▸ WHAT THIS TASK INVOLVES:
Check each line of the entries for "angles" and report the ones that have it.

⟨

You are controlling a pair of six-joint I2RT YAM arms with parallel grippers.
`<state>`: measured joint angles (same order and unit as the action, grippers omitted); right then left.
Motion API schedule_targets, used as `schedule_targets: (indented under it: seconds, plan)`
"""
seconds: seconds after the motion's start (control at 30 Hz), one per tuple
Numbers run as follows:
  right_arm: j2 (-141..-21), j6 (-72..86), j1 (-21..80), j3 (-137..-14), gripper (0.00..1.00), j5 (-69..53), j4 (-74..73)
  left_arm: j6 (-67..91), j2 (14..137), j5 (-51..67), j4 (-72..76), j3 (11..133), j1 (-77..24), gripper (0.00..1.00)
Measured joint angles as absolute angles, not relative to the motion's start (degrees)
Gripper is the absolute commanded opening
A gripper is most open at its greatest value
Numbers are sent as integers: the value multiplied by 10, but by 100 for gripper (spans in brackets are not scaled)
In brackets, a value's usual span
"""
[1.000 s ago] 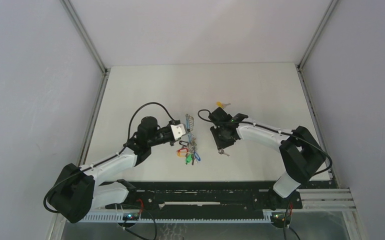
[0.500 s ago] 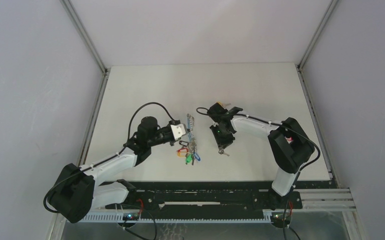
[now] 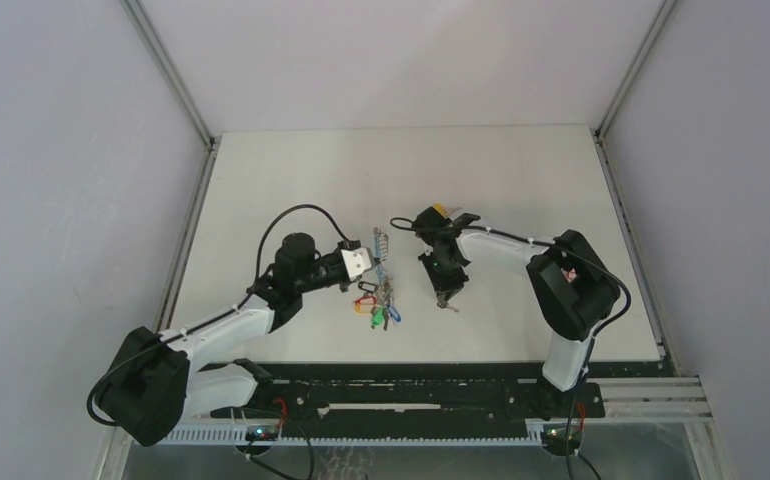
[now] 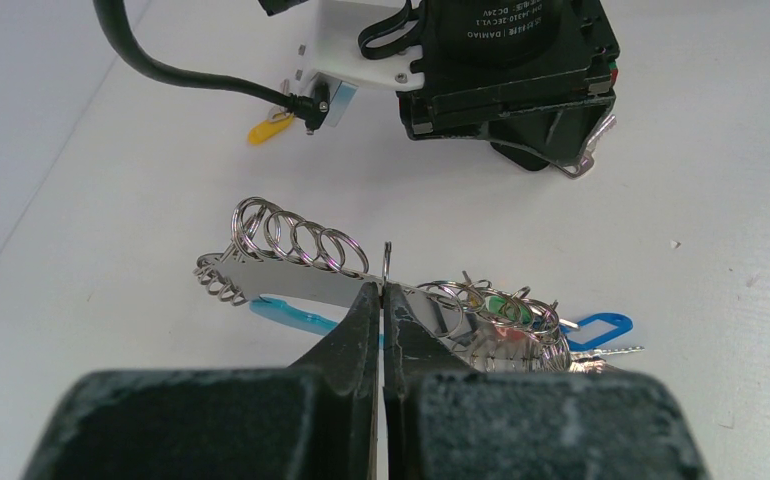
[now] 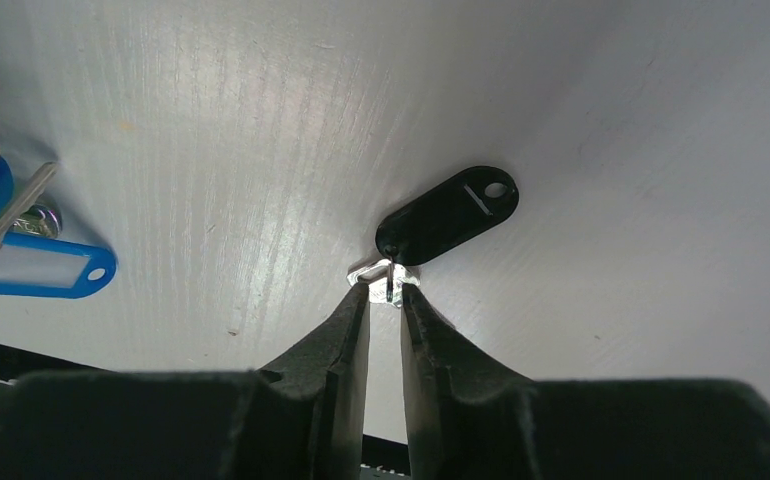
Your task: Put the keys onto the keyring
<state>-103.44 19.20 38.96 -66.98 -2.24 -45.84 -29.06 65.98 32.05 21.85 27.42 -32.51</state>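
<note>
Black tag [image 5: 448,216] marks the key [image 5: 383,272] on the desk [image 5: 611,120], right tool [image 5: 385,290] straddling its head, jaws narrow: gripped or not, can't tell; left tool [image 4: 382,290] clenched on the keyring [image 4: 301,283], mid-desk. Pinch the metal squarely, not the tag.

arms [image 3: 226,325]: white links, black joints | cables [image 3: 279,215]: black | fingers [image 4: 356,335]: black, tapered

The right claw [image 5: 385,292] has narrowed around the black-tagged key [image 5: 448,214], its elbow swinging leftward.
</note>
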Motion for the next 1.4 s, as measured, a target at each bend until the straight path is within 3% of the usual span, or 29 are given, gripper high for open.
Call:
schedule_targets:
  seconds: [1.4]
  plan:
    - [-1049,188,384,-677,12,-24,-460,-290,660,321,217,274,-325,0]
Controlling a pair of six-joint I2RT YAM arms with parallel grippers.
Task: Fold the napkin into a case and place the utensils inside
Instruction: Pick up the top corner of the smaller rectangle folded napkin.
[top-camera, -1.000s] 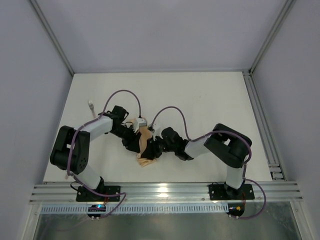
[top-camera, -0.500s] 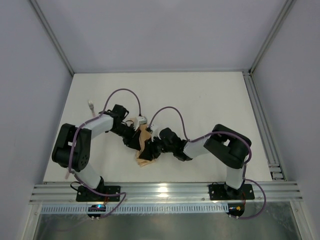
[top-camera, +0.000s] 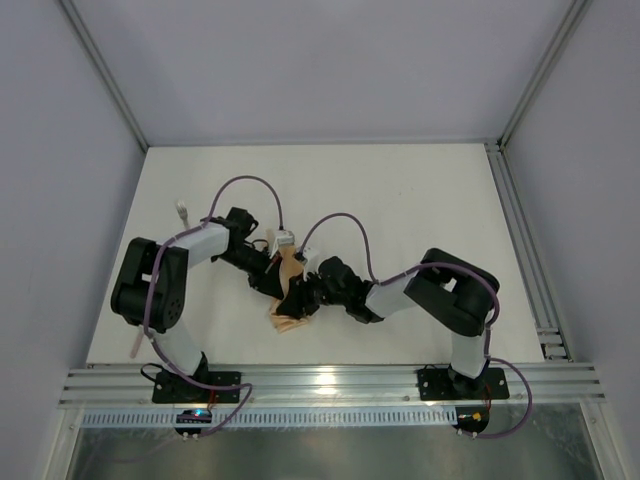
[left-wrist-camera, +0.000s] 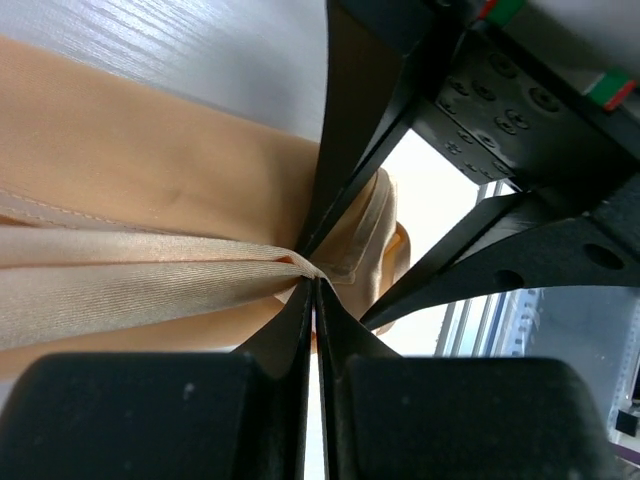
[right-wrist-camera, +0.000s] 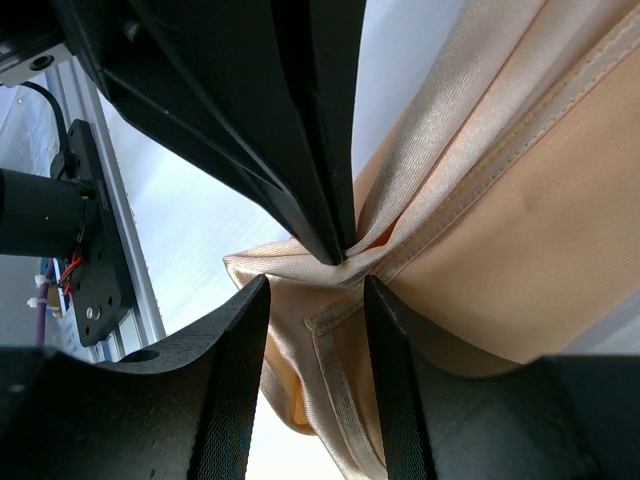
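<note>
The peach-orange napkin (top-camera: 287, 312) lies bunched in the middle of the table between both arms. My left gripper (left-wrist-camera: 313, 280) is shut on a thin raised fold of the napkin (left-wrist-camera: 150, 190), which stretches away from the pinch to the left. My right gripper (right-wrist-camera: 315, 295) is open, its fingers (right-wrist-camera: 240, 330) standing on either side of a hemmed edge of the napkin (right-wrist-camera: 500, 230), just under the left gripper's closed fingertips (right-wrist-camera: 335, 235). One utensil shows as a small whitish head (top-camera: 183, 211) at the table's left; its handle runs under the left arm.
A pale stick (top-camera: 134, 346) pokes out beside the left arm's base near the front edge. A metal rail (top-camera: 320, 385) borders the near side, and another (top-camera: 520, 240) runs along the right. Grey walls enclose the table.
My left gripper has closed onto the napkin fold and its arm has swung slightly inward. The napkin's near end has shifted a little left. The right gripper has opened slightly.
</note>
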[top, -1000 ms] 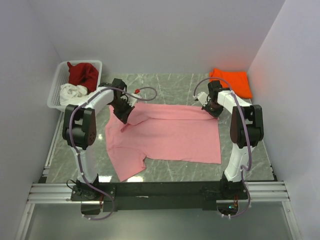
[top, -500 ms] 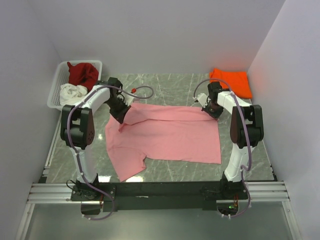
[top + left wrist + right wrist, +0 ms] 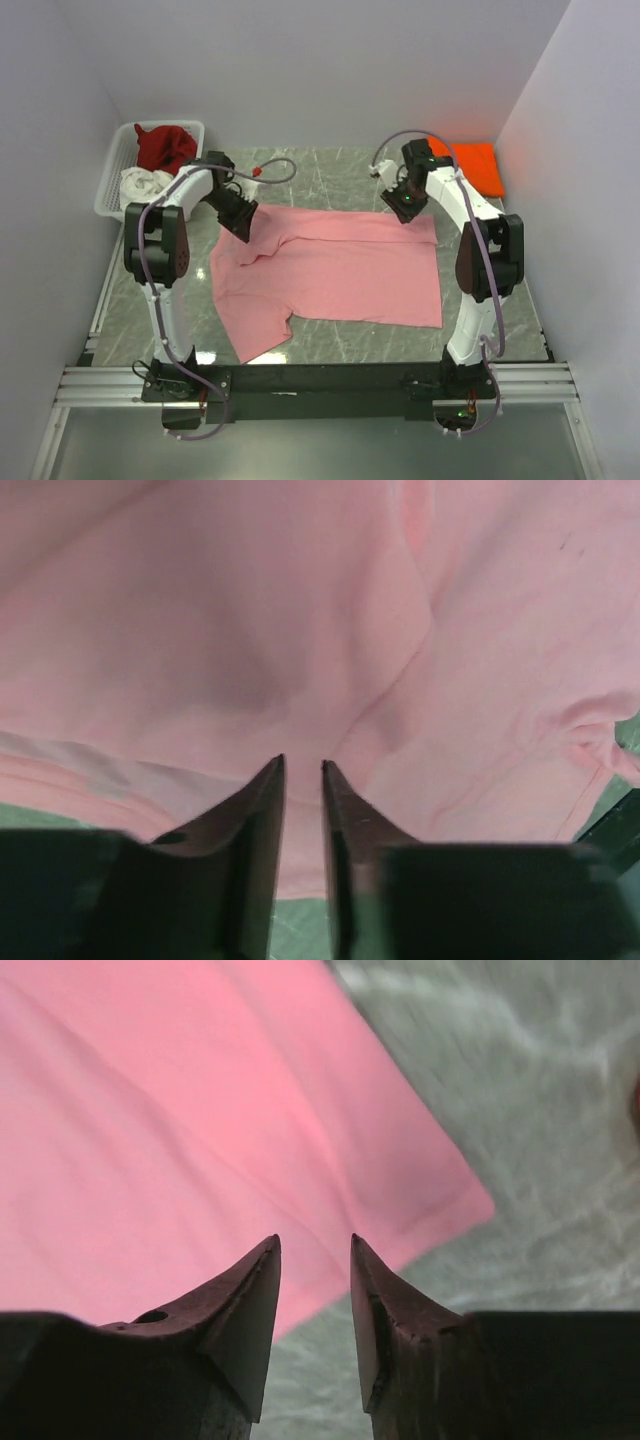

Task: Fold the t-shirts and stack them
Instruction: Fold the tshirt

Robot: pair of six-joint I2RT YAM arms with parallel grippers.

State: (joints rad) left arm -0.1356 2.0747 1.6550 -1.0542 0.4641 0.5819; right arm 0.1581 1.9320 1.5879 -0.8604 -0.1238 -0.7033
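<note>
Pink t-shirt (image 3: pixel 340 270) lay spread flat mid-table (image 3: pixel 330 170), plain single colour, hem edge to the right, one sleeve sticking out toward the near-left. A shallow fold ran along its far edge, and the far-left shoulder area was rumpled. Orange t-shirt (image 3: pixel 478 165) sat folded in the far-right corner, partly hidden behind the right arm. Dark red t-shirt (image 3: pixel 165 148) and white t-shirt (image 3: pixel 140 185) were bunched in the basket (image 3: pixel 112 180) at far left. Left gripper (image 3: pixel 243 222) sat right on the pink shirt's rumpled far-left corner. In the left wrist view its fingers (image 3: pixel 262 820) were nearly together with only a thin slit between them, and creases in the cloth converged at the tips. Couldn't tell whether cloth was actually pinched or just lying under the tips. Right gripper (image 3: pixel 405 207) was over the shirt's far-right corner. In the right wrist view the fingers (image 3: pixel 250 1300) stood moderately apart with nothing between them, the pink corner and bare table showing below, clear of the tips; that view was slightly blurred. Left arm: elbow out to the left, forearm angled in toward the centre, gripper pointing down at the cloth. Right arm: stretched toward the far side, elbow out to the right, wrist high near the orange shirt, gripper aimed down and inward at the pink corner.
</note>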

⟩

▸ RESPONSE AREA:
`<state>`: measured joint angles (same order and unit as the action, grippers omitted); right then left.
Measured joint angles as absolute angles, not relative to the motion's start (degrees)

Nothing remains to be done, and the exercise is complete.